アルフのやり方
「何よ? またあんた?」
エマはアルフを見て少しひるみつつも気丈に言い返す。私も出ていきたかったが、アルフの言葉を思い出してぐっとこらえる。
「そうだ。相も変わらずクラスメイトに暴力を振るっているようだな」
「え、アルフ君?」
ミラは突然現れたアルフの登場に目を白黒させている。
取り巻きの女子たちもしばらく悩んでいたが、やがて自分たちの方が数が多いと思ったからか元気を取り戻し、アルフを取り囲む。
「彼女はシルヴィアさんに言いがかりをつけていたのよ!?」
「いくらシルヴィアさんの成績が凄まじいからといって許されることとそうでないことがあるわ!」
が、彼女らが次々とわめきたててもアルフは一切動揺しなかった。
「ミラ、僕はいいからさっさとこの場を離れてくれ」
「は、はい」
まずミラをこの場から離れさせる。
それから女子たちをぐるりと見回した。
「それを言ったら彼女が何を言ったからといって手を上げるのは良くないだろう」
「さっきから何様のつもり? いくら男だからといって容赦はしないけど」
エマは強気に叫ぶ。それはアルフに対しても数の力を使って陰湿な嫌がらせを行うということだろうか。

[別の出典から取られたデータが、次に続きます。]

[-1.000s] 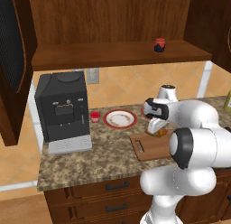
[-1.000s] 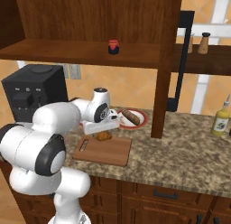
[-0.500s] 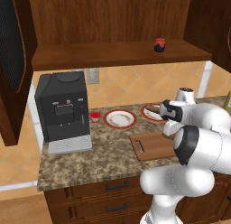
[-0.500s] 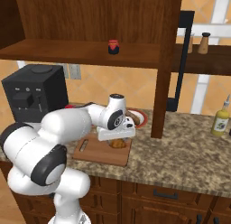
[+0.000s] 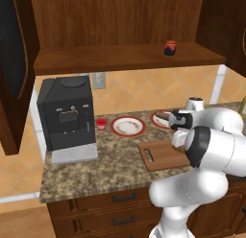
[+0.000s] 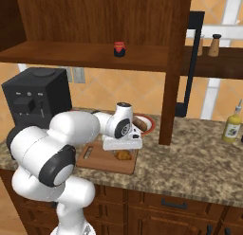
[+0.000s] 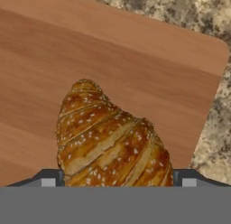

私がこんなことを頼んでしまったばかりにアルフも嫌がらせに遭うのは申し訳ない、という思いがわいてくる。
が、アルフは落ち着き払った表情のまま言う。
「ミラもこの場を去ったから言うが、僕は君たちの良くない校則違反の数々を知っている。例えばエマ、君は三か月前の月末の日曜日、無断で学外の男の家に外泊したね」
「な、何でそれを」
アルフの台詞にエマの表情は凍り付く。
そんなことがあったのか、と私まで驚いてしまう。
「何でこんなことを知っているのかは言えないが、僕はたくさんのことを知っている。例えばそこの君」
「は、はいっ」
アルフに指を指された女子はびくっとする。
「君は寮の自室に男を連れ込んでいたね?」
「嘘……」
彼女の表情も一気に蒼白になる。
「い、一体何でそんなことを知っているの!?」
一人の女子が叫ぶ。おそらくだろうが、アルフは彼の任務を遂行するために様々な調査を行っており、その過程で様々な生徒の校則違反を知ってしまったのだろう。とはいえそれを明かせば正体を明かすことになってしまう。そうなれば彼の仕事にも支障が出るかもしれない。
私のために自分の正体がばれるかもしれない危険を冒して彼女らに立ち向かってくれたのが私は嬉しかった。
「まあそんなことはいいじゃないか。僕は君が同級生の物を盗んでいたことを別に暴露するつもりはない」
「何でそれを……」
「僕は君たちの校則違反には何の興味もないんだ。だからもし君たちが今後も優等生として学園生活を送りたいのであればもうこういう胸糞悪いことはやめてくれ」
アルフの言葉に先ほどまで意気軒高だった女子たちは一気に沈んだ空気になる。
名指しで違反を指摘されていない女子も大なり小なり心当たりはあるのだろう、先ほどまでの強気は完全に失われてしまっていた。
そして幸いなことに、アルフがなぜそれらのことを知っているのか追及する空気は完全に失われていた。
「あ、あなたの要求は何?」
エマが精いっぱいの虚勢を張って問いかける。
「クラスメイトのいじめや嫌がらせをやめてくれ。君たちがシルヴィアの犬をするのは気に食わないけど、まあそれは勝手にすればいい。あ、それからこれまで嫌がらせをした相手にはきちんと謝っておくように」
「そ、そんな」
「別にしたくないなら無理強いはしないけど。その場合、僕も好きにさせてもらおう」
アルフの言葉にエマは悔しそうに唇を噛む。
が、アルフが一歩も退くつもりはないのを見てやがて悔しそうに頷いた。
「わ、分かりました。これからは心を入れ替え、これまで嫌がらせをしていた人にも謝りますのでどうか黙っておいてください」
「まあ、それは今後の心がけ次第だな」
アルフが言うと、エマたちは意気消沈して去っていった。
それを見てようやく私は出ていく。あまりに鮮やかなやり方にただただ感心するしかなかった。
「ありがとう、私やミラのためにここまでしてくれて」
「別に大したことじゃない。敵国の兵士やスパイに比べればあんなの物の数には入らない。彼女らに僕の正体がばれると少し困るが……今後うかつに僕に近づいてはこなくなったんじゃないかな」
アルフは何でもないことのように言うのだった。